GLACIER NATIONAL PARK

MANY GLACIER

------ This was a trip down memory lane, for Bill, and a great lunch out for the two of us. We prowled all over the hotel, a marvel of engineering and construction, built in the early days of the Great Northern Railroad by the Hill family. It was designed to be the ultimate mountain vacation destination - and, in our opinion, still is.

------ Swiftcurrent Lake, in front of the hotel, is not open for personal power boats, although there is a small cruise boat for tourists who might enjoy some time on the water. That boat takes passengers to a dock, you walk over a low ridge, and climb aboard another tour boat to visit Lake Josephine, also closed to private power boats.

 

MANY GLACIER HOTEL

------ Time is the purview of a geologist. If distance (space) is the stomping ground for astronomers, and hurricanes are meat for meteorologists, well, stand back for the geologist when it comes to time. We banty around millions and billions of years like politicians do dollars.

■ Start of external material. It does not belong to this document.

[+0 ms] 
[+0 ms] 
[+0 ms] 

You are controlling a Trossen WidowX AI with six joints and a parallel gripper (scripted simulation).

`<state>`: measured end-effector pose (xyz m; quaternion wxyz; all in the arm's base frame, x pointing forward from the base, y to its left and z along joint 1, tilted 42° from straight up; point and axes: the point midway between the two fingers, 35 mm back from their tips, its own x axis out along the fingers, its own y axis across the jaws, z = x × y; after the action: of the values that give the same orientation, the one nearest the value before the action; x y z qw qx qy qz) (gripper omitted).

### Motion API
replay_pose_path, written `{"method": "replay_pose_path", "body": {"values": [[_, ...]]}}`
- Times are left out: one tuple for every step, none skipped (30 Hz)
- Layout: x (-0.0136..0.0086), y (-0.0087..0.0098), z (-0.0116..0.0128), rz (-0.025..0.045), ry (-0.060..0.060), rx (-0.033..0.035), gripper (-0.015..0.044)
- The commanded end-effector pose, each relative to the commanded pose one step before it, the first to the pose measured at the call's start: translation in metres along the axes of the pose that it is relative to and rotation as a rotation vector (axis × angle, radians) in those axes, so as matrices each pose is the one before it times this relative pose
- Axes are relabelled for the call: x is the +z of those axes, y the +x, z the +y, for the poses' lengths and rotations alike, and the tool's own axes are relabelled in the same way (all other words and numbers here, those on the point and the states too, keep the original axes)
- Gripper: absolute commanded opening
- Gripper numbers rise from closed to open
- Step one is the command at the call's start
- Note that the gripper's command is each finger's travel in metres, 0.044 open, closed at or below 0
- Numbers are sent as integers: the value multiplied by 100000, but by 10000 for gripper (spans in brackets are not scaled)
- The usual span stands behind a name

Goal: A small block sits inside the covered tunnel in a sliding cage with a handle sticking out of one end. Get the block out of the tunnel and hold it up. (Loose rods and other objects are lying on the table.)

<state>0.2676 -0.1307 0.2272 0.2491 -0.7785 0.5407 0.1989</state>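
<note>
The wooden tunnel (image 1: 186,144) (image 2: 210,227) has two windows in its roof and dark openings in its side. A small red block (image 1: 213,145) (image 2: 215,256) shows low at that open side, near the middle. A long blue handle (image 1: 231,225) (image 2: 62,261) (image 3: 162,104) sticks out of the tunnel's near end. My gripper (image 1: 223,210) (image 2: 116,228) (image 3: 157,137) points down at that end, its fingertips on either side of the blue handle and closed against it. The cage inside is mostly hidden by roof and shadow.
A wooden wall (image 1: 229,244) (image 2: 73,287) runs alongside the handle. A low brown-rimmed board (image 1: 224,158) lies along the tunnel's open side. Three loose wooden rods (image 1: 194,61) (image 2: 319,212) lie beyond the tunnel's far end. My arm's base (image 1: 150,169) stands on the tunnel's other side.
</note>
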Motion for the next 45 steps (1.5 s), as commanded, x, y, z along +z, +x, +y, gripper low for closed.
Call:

Only now they reckon in trillions, and that's too much for a geologist.

------ However easy it is for me to visualize the tens of millions of years, I ran smack dab into a problem with only 59 years. "Seems like yesterday," goes the old quote from old timers. And now that I am one, I agree.

------ Fifty-nine years ago, young kids in High School saved their money for cars, clothes and if they could swing it, a summer trip to Europe (it was a lot more reasonable in price then). But, as I've said elsewhere, I marched to a different drummer (then and now). It seemed foolish to spend hard-earned money in Europe when most of my classmates couldn't name the states that border the Mississippi River. My interest was to know our country well - to see America first.

------ And that's exactly the slogan that the Great Northern Railroad was pushing to get folks to ride their trains to the west.

------ Well, I saved most of my pennies (earned with a paper route, pin setting in the local bowling alley, running the YMCA pool hall, parking cars at an Audubon sanctuary on weekends, and working school vacations in the back room of the Post Office sorting boxes or letters) and still had barely enough dough to take a train from my home in suburban New York to the Mississippi River to start familiarizing myself with those states). But, serendipity struck. Christmas trees! I could sell Christmas trees, and think of the profit! Location, location, location - ah, but my friends at the YMCA let me use a vacant lot they owned adjacent to the Y building right on main street downtown. I bought a truck load of trees, a bunch of Christmas lights to brighten up the lot, and hired a few friends and went into business. Yep, they sold fast and furious, since I only ordered Grade 1 trees. Soon I had another eighteen-wheeler headed to the lot from Canada piled high with prime trees. By New Years, a rail trip to the Pacific Ocean was in the bank.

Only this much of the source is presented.